**WHAT YOU WILL DO**: Exactly as written, reproduce all of the entries.

[Entries taken from a collection]
*** Block opens ***

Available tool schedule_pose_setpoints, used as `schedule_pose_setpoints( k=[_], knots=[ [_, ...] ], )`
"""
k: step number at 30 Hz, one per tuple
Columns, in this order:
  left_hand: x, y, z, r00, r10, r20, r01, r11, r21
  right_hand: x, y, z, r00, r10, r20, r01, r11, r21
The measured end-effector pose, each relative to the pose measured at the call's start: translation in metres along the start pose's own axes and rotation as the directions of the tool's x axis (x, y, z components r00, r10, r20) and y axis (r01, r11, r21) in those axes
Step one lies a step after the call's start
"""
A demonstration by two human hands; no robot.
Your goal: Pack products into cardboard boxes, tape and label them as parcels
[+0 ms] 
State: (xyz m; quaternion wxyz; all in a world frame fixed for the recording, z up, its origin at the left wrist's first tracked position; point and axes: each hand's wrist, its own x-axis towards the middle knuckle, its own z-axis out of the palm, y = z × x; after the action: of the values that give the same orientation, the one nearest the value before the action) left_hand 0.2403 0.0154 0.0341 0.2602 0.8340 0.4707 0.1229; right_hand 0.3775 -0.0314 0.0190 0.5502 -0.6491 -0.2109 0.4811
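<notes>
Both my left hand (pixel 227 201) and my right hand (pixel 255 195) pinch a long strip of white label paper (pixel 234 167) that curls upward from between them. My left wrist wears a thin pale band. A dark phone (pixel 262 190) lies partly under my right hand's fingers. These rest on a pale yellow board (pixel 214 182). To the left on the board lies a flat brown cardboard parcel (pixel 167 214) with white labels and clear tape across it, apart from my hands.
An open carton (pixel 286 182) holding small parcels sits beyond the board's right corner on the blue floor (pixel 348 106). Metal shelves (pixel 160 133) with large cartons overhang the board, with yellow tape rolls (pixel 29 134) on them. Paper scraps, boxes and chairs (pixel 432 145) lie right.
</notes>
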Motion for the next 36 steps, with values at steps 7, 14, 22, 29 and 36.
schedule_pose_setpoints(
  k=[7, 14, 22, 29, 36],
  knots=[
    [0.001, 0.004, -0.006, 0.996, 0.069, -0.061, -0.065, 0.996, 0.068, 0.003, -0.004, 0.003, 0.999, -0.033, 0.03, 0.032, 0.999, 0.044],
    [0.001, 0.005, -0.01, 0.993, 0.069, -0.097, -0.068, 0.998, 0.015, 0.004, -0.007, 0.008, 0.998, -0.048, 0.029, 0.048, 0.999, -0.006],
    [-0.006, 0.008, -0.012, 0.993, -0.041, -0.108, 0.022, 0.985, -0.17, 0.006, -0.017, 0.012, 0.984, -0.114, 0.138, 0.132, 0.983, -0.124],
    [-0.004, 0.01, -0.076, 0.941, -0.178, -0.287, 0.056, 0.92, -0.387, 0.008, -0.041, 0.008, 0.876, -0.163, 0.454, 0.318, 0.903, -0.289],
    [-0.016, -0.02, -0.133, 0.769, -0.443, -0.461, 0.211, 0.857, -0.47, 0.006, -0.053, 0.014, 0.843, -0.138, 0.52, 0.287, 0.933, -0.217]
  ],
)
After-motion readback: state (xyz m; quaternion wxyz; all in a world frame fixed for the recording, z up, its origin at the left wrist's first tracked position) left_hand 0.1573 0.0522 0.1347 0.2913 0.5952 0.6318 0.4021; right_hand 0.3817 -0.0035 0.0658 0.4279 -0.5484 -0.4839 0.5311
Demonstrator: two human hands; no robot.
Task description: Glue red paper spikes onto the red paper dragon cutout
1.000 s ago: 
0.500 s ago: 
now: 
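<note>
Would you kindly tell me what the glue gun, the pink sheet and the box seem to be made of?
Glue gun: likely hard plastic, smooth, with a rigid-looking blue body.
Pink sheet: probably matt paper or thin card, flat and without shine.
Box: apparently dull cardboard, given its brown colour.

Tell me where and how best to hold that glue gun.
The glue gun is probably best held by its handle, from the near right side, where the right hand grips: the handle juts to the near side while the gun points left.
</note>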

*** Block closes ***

**SOLUTION**:
Available tool schedule_pose_setpoints, used as `schedule_pose_setpoints( k=[_], knots=[ [_, ...] ], )`
"""
k: step number at 30 Hz, one per tuple
Columns, in this order:
  left_hand: x, y, z, r00, r10, r20, r01, r11, r21
  right_hand: x, y, z, r00, r10, r20, r01, r11, r21
The measured end-effector pose, each relative to the pose measured at the call's start: translation in metres along the start pose's own axes and rotation as the directions of the tool's x axis (x, y, z components r00, r10, r20) and y axis (r01, r11, r21) in those axes
Step one lies a step after the call's start
"""
A demonstration by two human hands; no robot.
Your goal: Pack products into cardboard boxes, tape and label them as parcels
[+0 ms] 
State: (xyz m; quaternion wxyz; all in a world frame fixed for the recording, z up, its origin at the left wrist's first tracked position; point and axes: each hand's wrist, its own x-axis towards the middle knuckle, its own z-axis out of the palm, y = z × x; after the action: of the values that give the same orientation, the one nearest the value before the action) left_hand 0.2403 0.0154 0.0341 0.2602 0.8340 0.4707 0.1229; right_hand 0.3775 -0.0314 0.0190 0.5502 -0.6491 -0.2109 0.4811
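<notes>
Both my left hand (pixel 227 201) and my right hand (pixel 255 195) pinch a long strip of white label paper (pixel 234 167) that curls upward from between them. My left wrist wears a thin pale band. A dark phone (pixel 262 190) lies partly under my right hand's fingers. These rest on a pale yellow board (pixel 214 182). To the left on the board lies a flat brown cardboard parcel (pixel 167 214) with white labels and clear tape across it, apart from my hands.
An open carton (pixel 286 182) holding small parcels sits beyond the board's right corner on the blue floor (pixel 348 106). Metal shelves (pixel 160 133) with large cartons overhang the board, with yellow tape rolls (pixel 29 134) on them. Paper scraps, boxes and chairs (pixel 432 145) lie right.
</notes>
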Motion for the next 36 steps, with values at steps 7, 14, 22, 29 and 36.
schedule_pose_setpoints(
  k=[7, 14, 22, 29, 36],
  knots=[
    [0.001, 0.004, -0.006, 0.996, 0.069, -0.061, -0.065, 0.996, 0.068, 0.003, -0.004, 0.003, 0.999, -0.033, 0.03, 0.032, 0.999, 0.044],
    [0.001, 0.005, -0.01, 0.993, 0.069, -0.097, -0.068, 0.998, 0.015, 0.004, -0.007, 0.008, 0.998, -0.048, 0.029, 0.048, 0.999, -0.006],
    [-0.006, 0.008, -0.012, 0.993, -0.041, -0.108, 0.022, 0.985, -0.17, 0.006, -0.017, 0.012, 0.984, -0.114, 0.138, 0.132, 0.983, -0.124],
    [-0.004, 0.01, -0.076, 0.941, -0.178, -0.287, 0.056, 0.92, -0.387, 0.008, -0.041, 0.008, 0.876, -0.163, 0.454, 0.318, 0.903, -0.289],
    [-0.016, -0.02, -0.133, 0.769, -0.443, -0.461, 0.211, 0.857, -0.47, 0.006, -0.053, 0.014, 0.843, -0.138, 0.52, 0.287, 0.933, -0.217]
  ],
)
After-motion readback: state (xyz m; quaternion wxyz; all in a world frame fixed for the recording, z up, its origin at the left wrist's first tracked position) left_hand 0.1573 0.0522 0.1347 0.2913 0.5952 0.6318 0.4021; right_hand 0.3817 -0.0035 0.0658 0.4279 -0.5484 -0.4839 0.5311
Demonstrator: two human hands; no robot.
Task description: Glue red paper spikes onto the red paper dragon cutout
1.000 s ago: 
0.500 s ago: 
now: 
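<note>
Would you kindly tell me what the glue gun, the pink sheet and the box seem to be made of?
Glue gun: likely hard plastic, smooth, with a rigid-looking blue body.
Pink sheet: probably matt paper or thin card, flat and without shine.
Box: apparently dull cardboard, given its brown colour.

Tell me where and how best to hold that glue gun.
The glue gun is probably best held by its handle, from the near right side, where the right hand grips: the handle juts to the near side while the gun points left.
</note>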

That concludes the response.